Machine Learning Model Analysis Using TensorBoard
February 15, 2021
Machine Learning is growing by leaps and bounds with new neural network models coming up regularly.
These models are trained for specific datasets and are proven for accuracy and processing speed. Developers need to evaluate ML models and ensure that it meets specific threshold values and functions as expected, before it is deployed. There is a lot of experimenting going to improve the model performance, and visualizing differences become crucial while designing and training a model. TensorBoard helps visualize the model, making the analysis less complicated as debugging becomes easier when one can see what the problem is.
General practice to train ML models
The general practice is to use pre-trained models and perform Transfer Learning to re-train the model for the similar set of data. During Transfer Learning, a neural network model is first trained on a problem similar to the one that is being solved. One or more layers from the trained model are then used in a new model trained on the problem of interest.
Most of the time, the pre-train models come in a binary format, which makes it difficult to get internal information and immediately start working on it. From the organization’s business point of view, it would make sense to have some tool to get insights into the model to reduce the project delivery timelines.
There are a couple available options to get the model information such as the number of layers and associated parameters. Model Summary and Model Plot are the basic options. These options are quite simple, considering few lines of implementation, and provide very basic details like number of layers, types of layers, and input/output of each layer.
However, the Model Summary and Model Plot are not that effective to understand each and every detail about any large, complex model in the form of Protocol Buffer. In such scenarios, using TensorBoard, a visualization tool provided by TensorFlow is more meaningful. It is quite powerful, considering the various visualization options that it provides like Model, Scalars and Metrics (training and validation data), Images (from the dataset), Hyperparameter tuning, etc.
Model graphs to visualize custom models
This option helps especially when a custom model is received in the form of a protocol buffer, and it is required to understand it before making any modification or training it. As shown in the image below, an overview of the sequential CNN is visualized on the board. Each block represents a separate layer, and selecting one of them would open a window on the top-right corner with input and output information.
In case further information is required, about what is there inside the individual blocks, one can simply double-click on the block, which will expand the block and provide more details.
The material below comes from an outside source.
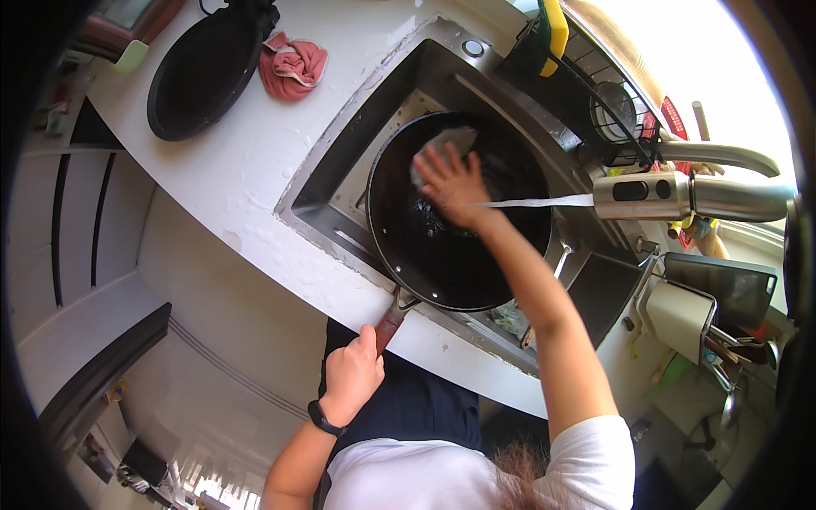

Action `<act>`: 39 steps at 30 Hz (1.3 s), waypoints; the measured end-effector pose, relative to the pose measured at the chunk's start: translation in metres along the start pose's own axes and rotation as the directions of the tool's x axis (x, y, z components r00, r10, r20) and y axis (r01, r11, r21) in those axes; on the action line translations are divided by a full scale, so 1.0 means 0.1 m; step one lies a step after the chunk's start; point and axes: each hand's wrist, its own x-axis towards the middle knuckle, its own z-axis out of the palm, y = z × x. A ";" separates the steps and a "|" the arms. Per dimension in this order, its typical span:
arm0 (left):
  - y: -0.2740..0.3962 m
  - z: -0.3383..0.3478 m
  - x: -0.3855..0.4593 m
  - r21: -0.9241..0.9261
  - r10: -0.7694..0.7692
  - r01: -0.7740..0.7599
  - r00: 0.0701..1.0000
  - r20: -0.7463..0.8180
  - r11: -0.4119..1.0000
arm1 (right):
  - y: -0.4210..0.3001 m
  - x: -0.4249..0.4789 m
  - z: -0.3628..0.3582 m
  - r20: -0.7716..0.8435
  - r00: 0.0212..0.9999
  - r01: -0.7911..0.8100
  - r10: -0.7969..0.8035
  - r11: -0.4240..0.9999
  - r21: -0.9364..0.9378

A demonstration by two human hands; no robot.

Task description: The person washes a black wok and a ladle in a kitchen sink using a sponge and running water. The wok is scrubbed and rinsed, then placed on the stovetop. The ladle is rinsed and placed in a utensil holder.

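A black wok rests in the stainless-steel sink, its handle jutting over the front edge. My left hand is wrapped around the wok's reddish-brown handle. Inside the wok, my right hand lies flat with fingers spread, pressing a pale, thin cloth against the inner wall. Its fingers are slightly blurred. From the steel faucet, a stream of water falls onto the right hand near the wrist. Part of the cloth is hidden under the fingers.
On the counter at left lie a round black pan and a crumpled pink cloth. A black wire rack holds a yellow-green sponge behind the sink. At right stands a utensil holder. A spoon lies beside the wok.
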 end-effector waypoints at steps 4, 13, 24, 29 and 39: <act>0.00 0.09 -0.01 -0.029 -0.012 0.011 0.998 -0.055 1.000 | 0.72 -0.60 -0.23 0.058 0.998 0.037 -0.025 0.973 -0.229; 0.02 0.00 0.01 -0.013 0.013 -0.013 1.000 0.011 1.000 | -0.54 -0.66 -0.24 0.358 0.908 -0.040 -0.218 0.806 0.590; 0.07 0.06 -0.03 0.023 0.016 -0.015 0.998 -0.060 1.000 | 0.13 -1.29 -0.20 0.581 0.812 0.003 -0.055 0.996 0.089; 0.11 -0.02 0.00 0.014 -0.005 0.004 1.000 0.016 1.000 | -0.55 -0.40 -0.02 0.183 0.978 -0.029 -0.096 0.813 0.581; 0.08 0.07 -0.02 -0.001 0.009 -0.009 0.998 -0.058 1.000 | 0.60 -1.37 -0.35 0.395 0.915 -0.010 0.080 0.984 -0.176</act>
Notice that a block can contain one or more blocks which can be expanded in a layer-by-layer fashion. Upon selecting any specific operation, it would also provide more information about associated processing parameters.
Scalar and Metrics to analyze model training and validation
The second important aspect of Machine Learning is to analyze the training and validation of the given model. The performance, from an accuracy and speed standpoint, is quite important to make it suitable for real-life practical applications. In the image below, it can be seen that the accuracy of the model improves with the number of epochs/iterations. If the training and testing validation are not up to the mark then it indicates that something is not right. It could be the case of either underfitting or overfitting and can be corrected by either modifying the layers/parameters or improving the dataset, or both.
Image Data to visualize images from dataset
As the name suggests, it helps to visualize the images. It is not limited only to visualize the images from the dataset, but it also shows the Confusion Matrix in the form of an image. This matrix indicates the accuracy of detecting objects of individual classes. As shown in the image below, the model confuses the coat with the pullover. To overcome this situation, it is recommended to improve the dataset of specific classes to feed distinguishable features to the model, for better learning and hence accuracy.
Hyperparameter tuning to achieve desired model accuracy
The accuracy of the model depends on the input dataset, the number of layers, and associated parameters. In most of the cases, the accuracy would never touch the expected accuracy during the initial training, and it would require to play around with the number of layers, types of layers, associated parameters, apart from the dataset. This process is known as Hyperparameter Tuning.
In this process, a range of hyperparameters is provided for the model to select, and the model is run with a combination of these parameters. The accuracy of each combination is logged and visualized on the board. It rectifies the efforts and time that would otherwise get consumed with manual training of the model for each and every possible combination of the hyperparameters.
Profiling tool to analyze model processing speed
Apart from accuracy, processing speed is an equally important aspect of any model. It is necessary to analyze the processing time consumed by individual blocks and if it can be reduced by making some modifications. The Profiling Tool provides a graphical representation of time consumption by each operation with different epochs. With this visualization, one can easily pin-point the operations which are consuming more time. Some of the known overheads could be resizing the input, translation of model code from Python, or running code in CPU instead of GPU. Taking care of such things would help to achieve optimum performance.
Overall, the TensorBoard is a great tool helping the development and training process. The data from Scalar and Metrics, Image Data, and Hyperparameter tuning help to improve the accuracy, while the profiling tool helps to improve the processing speed. TensorBoard also aids in reducing the debugging time involved, which otherwise would have definitely been a large time-frame.